MacMillan: Miserere. Miserere; Strathclyde motets nr. 1-8; O bone Jesu; Tenebrae responsories nr. 1-3, Robert Farley (tr) met The sixteen o.l.v. Harry Christophers. Coro COR 16096 (79’39”). 2011/2002
Bij het luisteren naar de vocale muziek van de Schot James MacMillan (1959) moet de toehoorder altijd bereid zijn om te aanvaarden deze is gedrenkt in R.K. wijwater. Toch slaat hij vaak ook een niet verzoenende toon aan. Geen wonder in het land van polarisatie, Brexit en het buurland van misbruikschandalen, oranjemarsen en herinneringen aan de IRA.
Wat niet wegneemt dat dirigent Harry Christophers van The Sixteen hem naast Victoria en Poulenc (merkwaardige keuze…) tot de ‘grote drie’ van de religieuze muziek rekent.

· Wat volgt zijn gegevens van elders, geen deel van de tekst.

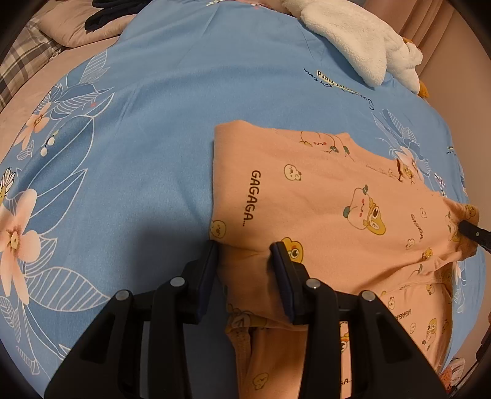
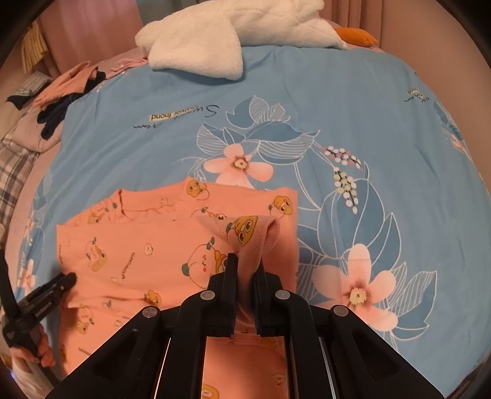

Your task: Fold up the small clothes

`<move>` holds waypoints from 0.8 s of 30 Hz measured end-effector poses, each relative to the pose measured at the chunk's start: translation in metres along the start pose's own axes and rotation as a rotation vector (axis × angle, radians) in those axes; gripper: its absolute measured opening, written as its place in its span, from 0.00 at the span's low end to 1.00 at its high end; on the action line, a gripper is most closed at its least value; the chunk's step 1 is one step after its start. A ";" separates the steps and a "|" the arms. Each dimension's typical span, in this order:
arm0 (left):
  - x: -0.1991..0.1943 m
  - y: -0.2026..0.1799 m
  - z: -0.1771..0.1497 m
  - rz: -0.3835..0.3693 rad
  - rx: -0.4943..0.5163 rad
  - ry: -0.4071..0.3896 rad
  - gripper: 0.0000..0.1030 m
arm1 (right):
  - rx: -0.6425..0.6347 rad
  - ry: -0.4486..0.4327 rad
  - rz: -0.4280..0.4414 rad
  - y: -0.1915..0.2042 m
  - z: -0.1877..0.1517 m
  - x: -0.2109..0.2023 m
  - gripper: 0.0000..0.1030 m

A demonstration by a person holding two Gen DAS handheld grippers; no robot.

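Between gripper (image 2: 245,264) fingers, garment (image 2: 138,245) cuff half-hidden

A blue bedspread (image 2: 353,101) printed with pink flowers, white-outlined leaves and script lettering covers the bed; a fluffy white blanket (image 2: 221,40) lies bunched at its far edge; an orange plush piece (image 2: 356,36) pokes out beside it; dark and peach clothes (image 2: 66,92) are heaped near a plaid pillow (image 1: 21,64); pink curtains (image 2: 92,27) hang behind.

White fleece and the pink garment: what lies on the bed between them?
In the right wrist view, only bare blue bedsheet lies between the fleece and the garment, printed with lettering and a flower.
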State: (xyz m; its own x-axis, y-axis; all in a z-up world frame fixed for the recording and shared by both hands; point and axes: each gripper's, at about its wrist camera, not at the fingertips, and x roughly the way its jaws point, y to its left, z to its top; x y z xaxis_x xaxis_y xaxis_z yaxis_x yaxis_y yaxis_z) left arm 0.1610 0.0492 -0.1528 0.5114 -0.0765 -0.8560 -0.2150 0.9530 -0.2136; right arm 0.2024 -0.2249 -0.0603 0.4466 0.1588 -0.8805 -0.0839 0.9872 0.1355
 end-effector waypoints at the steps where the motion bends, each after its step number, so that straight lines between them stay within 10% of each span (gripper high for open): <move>1: 0.000 0.000 0.000 -0.001 0.000 0.000 0.37 | 0.002 0.004 -0.002 0.000 0.000 0.002 0.08; 24: 0.000 0.002 0.001 -0.008 -0.005 0.005 0.37 | 0.004 0.062 -0.044 -0.007 -0.010 0.032 0.08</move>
State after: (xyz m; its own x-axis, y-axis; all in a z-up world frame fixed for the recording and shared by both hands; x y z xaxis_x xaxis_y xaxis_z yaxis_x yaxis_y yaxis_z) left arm 0.1611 0.0510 -0.1529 0.5086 -0.0858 -0.8567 -0.2154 0.9507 -0.2230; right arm 0.2080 -0.2265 -0.0937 0.3942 0.1139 -0.9119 -0.0615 0.9933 0.0975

Dat zal dan wel, denkt de luisteraar onwillekeurig. Maar dat neemt niet weg dat deze cd met drie ambitieuze koorwerken krachtige muziek bevat die tegenover de nogal bescheiden acht Strathclyde motets staan. Dat levert een evenwichtig beeld op, zonder de controversen en de zweepslagen waarop hij vaak wordt aangesproken.
Wat bijvoorbeeld opvalt, zijn de mooie versieringen in ‘Factus est repente’ dat lijkt zijn wortels e hebben in de Keltische traditie van rouwbeklag. Ook de zoetelijke mystiek van ‘O bone Jesu’ bevat ongebruikelijke, experimentele klankkleuren.
Met zijn vaardige koor maakt Christophers daar iets bijzonders van. Met zijn trompet zorgt Robert Farley in ‘In splendoribus sanctorum’ krachtige steun.